# Value-Aware Scheduler for Energy Reduction

# Haiyue Ma

Electrical & Computer Engineering
Princeton University
Princeton, NJ, USA
hm1@princeton.edu

# Kaifeng Xu

Electrical & Computer Engineering
Princeton University
Princeton, NJ, USA
kaifengx@princeton.edu

# David Wentzlaff

Electrical & Computer Engineering
Princeton University
Princeton, NJ, USA
wentzlaf@princeton.edu

Abstract—Optimizing energy consumption for computing workloads is a critical challenge, especially as we push the limits of high-performance systems within resource constraints. An underexplored approach to reducing energy costs is exploiting value locality: the tendency of instructions to process similar operand values during execution. Instruction operand values have abundant similarities within the reachable instruction window, a factor that existing architectures currently ignore. This paper introduces the broad concept of instruction-level, value-aware scheduling, an approach that leverages value locality in the hardware scheduler. By redirecting instructions of similar operand values to move together down the pipeline, the scheduler can reduce switching activity and dynamic energy usage.

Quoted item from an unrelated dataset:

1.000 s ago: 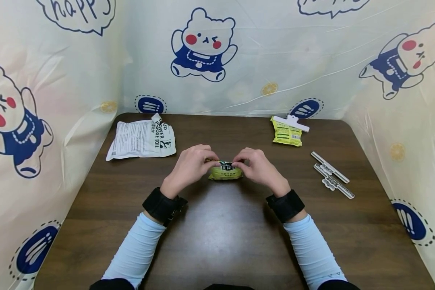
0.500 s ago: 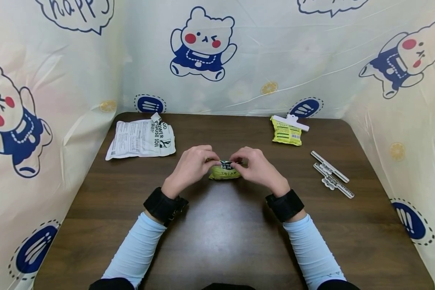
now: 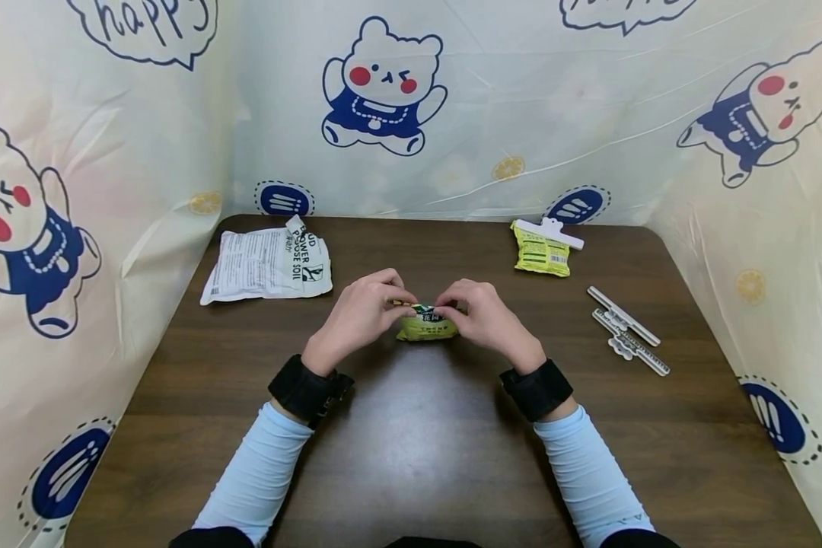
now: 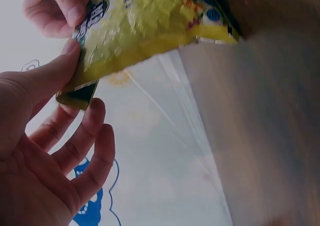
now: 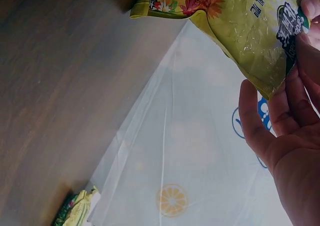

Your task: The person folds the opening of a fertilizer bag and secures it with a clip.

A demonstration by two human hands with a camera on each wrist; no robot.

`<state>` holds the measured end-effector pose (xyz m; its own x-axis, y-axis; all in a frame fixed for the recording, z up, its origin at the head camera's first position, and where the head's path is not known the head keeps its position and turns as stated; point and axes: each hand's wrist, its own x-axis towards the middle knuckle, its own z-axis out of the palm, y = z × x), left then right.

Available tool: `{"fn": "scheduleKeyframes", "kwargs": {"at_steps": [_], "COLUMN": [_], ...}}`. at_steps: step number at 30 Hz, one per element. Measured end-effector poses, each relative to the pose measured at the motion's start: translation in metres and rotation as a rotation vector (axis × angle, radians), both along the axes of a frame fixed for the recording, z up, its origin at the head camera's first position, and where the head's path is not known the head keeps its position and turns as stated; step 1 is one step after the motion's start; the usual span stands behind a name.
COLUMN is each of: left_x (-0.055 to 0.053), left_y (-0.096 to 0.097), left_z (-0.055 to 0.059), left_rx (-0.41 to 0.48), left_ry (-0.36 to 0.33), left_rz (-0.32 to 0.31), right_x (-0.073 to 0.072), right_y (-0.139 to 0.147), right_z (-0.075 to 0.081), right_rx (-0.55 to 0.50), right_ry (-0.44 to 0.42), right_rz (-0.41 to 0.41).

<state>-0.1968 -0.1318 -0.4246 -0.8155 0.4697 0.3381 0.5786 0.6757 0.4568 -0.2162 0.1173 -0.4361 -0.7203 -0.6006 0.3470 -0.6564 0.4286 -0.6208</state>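
Observation:
A small, plump yellow-green bag (image 3: 426, 329) stands upright near the middle of the table, printed with flowers and a dark label. At its upper left, my left hand (image 3: 361, 310) pinches the top edge between thumb and index finger. My right hand (image 3: 482, 316) pinches the same edge from the other side, its fingertips overlapping the label. In the left wrist view, a dark flap of the bag (image 4: 145, 31) is folded over under the thumb, while the other fingers spread loosely below. The right wrist view has the bag (image 5: 242, 31) above the right hand's extended little finger.
A white printed soil bag (image 3: 267, 262) lies at the back left of the brown table (image 3: 411, 441). Toward the back right is another yellow-green bag (image 3: 543, 255) with a white sealing clip (image 3: 551, 232) across its top. Two more clips (image 3: 626, 331) lie on the right.
My right fingers have shifted slightly left along the bag's top edge and cover more of its label. My left hand keeps its pinch, its knuckles a little higher.

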Motion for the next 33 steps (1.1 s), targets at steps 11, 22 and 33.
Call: {"fn": "scheduleKeyframes", "kwargs": {"at_steps": [11,22,33], "left_x": [-0.0013,-0.0005,-0.0016], "left_y": [-0.0063,-0.0033,0.001], "left_z": [0.0057,0.0047,-0.0006], "left_rx": [0.014,-0.008,0.008], "left_ry": [-0.024,0.005,-0.013], "left_rz": [0.026,0.011,0.004], "right_x": [0.0003,0.0005,0.0004], "right_y": [0.0027,0.0025,0.0027], "right_z": [0.0012,-0.0009,0.0001], "right_rx": [-0.01,-0.029,-0.029], "right_ry": [-0.009,0.008,-0.004], "right_rz": [-0.005,-0.024,-0.028]}}
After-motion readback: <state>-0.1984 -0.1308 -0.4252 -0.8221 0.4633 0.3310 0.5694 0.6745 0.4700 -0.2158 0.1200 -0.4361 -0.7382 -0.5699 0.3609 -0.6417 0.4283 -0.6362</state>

Such valueaware design philosophy, capable of adapting to a diverse range of workloads and architectures, has potential to be applied in broader architectural improvements.

#### I. INTRODUCTION

Energy efficiency is a critical concern in modern computing [1]. While static energy usage remains relatively constant, dynamic energy usage is tied to the circuit switching activity (the number of bit flips) during program execution and presents opportunities for optimization. By executing programs in a manner that reduces switching activity, we can save dynamic energy without affecting the result and the performance of the program.

One promising program feature that can be leveraged for energy reduction is value locality. Value locality refers to similar instruction operand values occurring throughout the program. Since register transitions between similar values can lead to lesser switching activity compared to transitions between uncorrelated values, we can reduce dynamic energy consumption if we are operating on similar, **consecutive** values on the same data path.

Prior research has shown a high degree of operand value similarities observed at the hardware architecture level [2] [3]. However, most existing exploitations on value locality require either compiler support [4] [5] or fine-tuning in the program [3] [6]. Few have directly exploited this knowledge for dynamic optimization in hardware. This paper introduces the concept of **value-aware hardware scheduling** that can reduce energy consumption by scheduling instructions with similar operand values together, as illustrated in Figure 1. While state-of-the-art schedulers assign an instruction onto the first execution lane available, a value-aware scheduler strategically assigns instructions with similar operands to



Fig. 1: Overall workflow for the proposed scheduling technique: a dynamic hardware scheduler that predicts instruction operand value similarities, and executes instructions with similar values consecutively on the same execution lane to reduce toggling.

flow down the pipeline consecutively. This scheduling policy minimizes switching activities between instructions and can reduce dynamic energy without changing the program.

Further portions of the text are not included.